How many of you find yourself in this place: Trying to figure out if your Dream Job is more a job than a dream?

I know, it’s a silly question really … unless you’re a college student wrestling with her choice of major. Or a writer wondering if she truly wants to court MGM … or Barnes and Noble. Hollywood or New York. Movies or books. Working for someone else (a Job) or in my coffee shop (a Dream).

I’ve been paddling around in this boat, seemingly in circles, as the current of time pulls me inexorably into my senior year in college, and my life into that phase where it’s either put up, or shut up.

Most of my life I’ve spent outlining, pondering, daydreaming, brainstorming, scribbling, writing, revising and agonizing over stories I thought would one day become novels. It’s what I’ve known since I was a wee tykette, after discovering  libraries as safe havens for geeks, where bullies feared to tread (all that knowledge threatening to dissolve the ignorance that made them who they are).

My eyes glittering, surrounded by endless shelves of books, each one full of . . . Potential: knowledge and experience and stories my quiet little life had never dreamt of.
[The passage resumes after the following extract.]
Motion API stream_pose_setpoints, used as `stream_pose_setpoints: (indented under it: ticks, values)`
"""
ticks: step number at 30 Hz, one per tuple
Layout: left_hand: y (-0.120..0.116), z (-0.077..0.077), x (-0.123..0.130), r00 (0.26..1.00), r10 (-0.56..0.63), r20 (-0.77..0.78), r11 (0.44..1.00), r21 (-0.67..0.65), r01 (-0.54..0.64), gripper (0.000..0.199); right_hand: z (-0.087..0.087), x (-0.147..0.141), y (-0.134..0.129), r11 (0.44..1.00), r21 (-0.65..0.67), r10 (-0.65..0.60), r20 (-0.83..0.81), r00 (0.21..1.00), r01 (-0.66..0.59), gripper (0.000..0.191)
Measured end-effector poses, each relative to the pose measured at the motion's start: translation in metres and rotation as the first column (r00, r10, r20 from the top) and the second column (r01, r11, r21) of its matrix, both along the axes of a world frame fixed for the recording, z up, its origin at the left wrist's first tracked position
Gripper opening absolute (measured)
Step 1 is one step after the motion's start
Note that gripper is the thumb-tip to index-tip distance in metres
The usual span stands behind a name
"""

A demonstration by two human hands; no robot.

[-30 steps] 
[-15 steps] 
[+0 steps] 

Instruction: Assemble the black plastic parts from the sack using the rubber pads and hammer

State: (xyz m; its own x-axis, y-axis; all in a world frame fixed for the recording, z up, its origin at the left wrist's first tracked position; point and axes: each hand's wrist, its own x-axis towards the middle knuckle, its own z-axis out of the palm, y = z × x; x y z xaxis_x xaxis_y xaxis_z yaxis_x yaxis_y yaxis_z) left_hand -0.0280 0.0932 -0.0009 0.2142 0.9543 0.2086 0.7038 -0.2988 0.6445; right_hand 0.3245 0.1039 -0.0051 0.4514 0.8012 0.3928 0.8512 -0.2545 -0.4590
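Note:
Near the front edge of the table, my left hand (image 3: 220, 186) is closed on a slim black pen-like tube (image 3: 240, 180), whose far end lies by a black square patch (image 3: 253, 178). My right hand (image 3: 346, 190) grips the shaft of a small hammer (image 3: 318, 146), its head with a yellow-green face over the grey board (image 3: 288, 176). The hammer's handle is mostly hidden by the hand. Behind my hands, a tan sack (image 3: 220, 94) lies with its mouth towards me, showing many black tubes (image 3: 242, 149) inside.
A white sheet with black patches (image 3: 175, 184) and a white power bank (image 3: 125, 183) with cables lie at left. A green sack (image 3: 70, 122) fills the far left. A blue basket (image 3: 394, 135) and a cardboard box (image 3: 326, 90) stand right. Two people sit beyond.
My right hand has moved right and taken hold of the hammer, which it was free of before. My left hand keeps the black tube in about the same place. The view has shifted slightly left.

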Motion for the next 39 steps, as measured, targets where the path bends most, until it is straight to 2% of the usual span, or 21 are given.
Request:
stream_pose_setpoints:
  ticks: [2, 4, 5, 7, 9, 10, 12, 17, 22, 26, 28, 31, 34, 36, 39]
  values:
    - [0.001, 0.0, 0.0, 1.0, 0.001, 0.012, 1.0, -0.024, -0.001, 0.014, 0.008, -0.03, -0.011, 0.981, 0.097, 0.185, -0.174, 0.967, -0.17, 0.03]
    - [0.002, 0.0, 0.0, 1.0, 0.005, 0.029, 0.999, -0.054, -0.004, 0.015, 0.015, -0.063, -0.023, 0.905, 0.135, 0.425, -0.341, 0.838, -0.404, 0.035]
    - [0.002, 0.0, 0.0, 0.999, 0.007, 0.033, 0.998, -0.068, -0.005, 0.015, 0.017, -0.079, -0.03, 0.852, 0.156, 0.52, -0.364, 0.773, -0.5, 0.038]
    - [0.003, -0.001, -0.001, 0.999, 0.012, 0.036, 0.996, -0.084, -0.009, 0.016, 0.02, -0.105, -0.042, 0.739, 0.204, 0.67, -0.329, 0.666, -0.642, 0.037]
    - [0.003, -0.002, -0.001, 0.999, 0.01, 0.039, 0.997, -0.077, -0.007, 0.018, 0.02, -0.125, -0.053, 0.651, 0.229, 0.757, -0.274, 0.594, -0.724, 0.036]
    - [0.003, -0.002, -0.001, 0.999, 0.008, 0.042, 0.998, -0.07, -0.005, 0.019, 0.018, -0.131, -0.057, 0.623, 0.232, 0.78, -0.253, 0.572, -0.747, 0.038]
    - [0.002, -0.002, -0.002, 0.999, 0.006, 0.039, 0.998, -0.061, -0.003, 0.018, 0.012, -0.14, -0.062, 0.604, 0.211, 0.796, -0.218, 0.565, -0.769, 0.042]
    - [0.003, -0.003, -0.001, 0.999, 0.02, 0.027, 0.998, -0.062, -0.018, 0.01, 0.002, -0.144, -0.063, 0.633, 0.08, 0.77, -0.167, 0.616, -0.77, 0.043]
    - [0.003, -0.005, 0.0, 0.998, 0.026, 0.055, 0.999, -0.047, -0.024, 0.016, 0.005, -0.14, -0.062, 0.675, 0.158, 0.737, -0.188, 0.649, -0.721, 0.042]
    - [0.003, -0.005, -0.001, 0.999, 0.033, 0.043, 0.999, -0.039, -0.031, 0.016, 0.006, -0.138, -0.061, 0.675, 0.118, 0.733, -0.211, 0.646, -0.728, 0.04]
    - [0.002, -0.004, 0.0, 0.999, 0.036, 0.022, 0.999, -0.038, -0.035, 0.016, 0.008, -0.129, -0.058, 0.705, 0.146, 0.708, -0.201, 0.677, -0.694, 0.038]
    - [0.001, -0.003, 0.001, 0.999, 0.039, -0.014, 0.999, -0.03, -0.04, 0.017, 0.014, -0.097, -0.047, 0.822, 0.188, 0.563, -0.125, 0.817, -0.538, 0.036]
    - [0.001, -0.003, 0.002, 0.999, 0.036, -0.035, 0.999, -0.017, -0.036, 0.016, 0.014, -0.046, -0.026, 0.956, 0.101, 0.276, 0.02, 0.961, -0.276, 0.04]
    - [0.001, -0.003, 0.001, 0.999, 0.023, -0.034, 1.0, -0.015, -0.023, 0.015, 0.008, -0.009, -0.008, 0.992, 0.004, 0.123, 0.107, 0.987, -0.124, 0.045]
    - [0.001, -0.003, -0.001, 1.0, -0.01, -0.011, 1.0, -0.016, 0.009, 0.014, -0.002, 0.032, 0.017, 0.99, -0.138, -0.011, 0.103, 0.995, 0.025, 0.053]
I began to consume books like potato chips.

The science fiction and fantasy section was an especially tasty place to begin ingesting the material in that place, but then I branched out to other parts of the Dewey Decimal System when I found a plethora of other fun things to learn, things that made my classes at the time seem horribly boring in comparison (I’ll never understand how public education manages to make something like History so indigestible). I would inexpertly regurgitate bits of things I’d learned on my own, as little stories in the margins of spiral notebooks meant for more academic scribblings–then full sections in the back when the margins became too constricting.

I got hooked on writing very early. But did I ever decide what I would ever do with it? What industry, if any, would I pursue with this practice? How would I apply myself?

Like I mentioned, the novel had always been my default target, simply because it was what I’d known. It wasn’t until well-meaning peers and fellow students started reading my stuff and commented on the how “visual” the scenes were that I began to consider switching to moviemaking. What an intriguing idea . . . !

Several years ago I actually finished one of the many story ideas I’ve been collecting (I counted 98 separate story folders on my hard drive recently) as an actual “Novel” . . . (wake and cue orchestra). It became a 650 page monster, full of quirky fun dastardly bastards and unappreciated heroes. My first readers seemed to love the thing, but it was far too big for a first time author to publish. I marked it down as a practice exercise, shelved it and moved on.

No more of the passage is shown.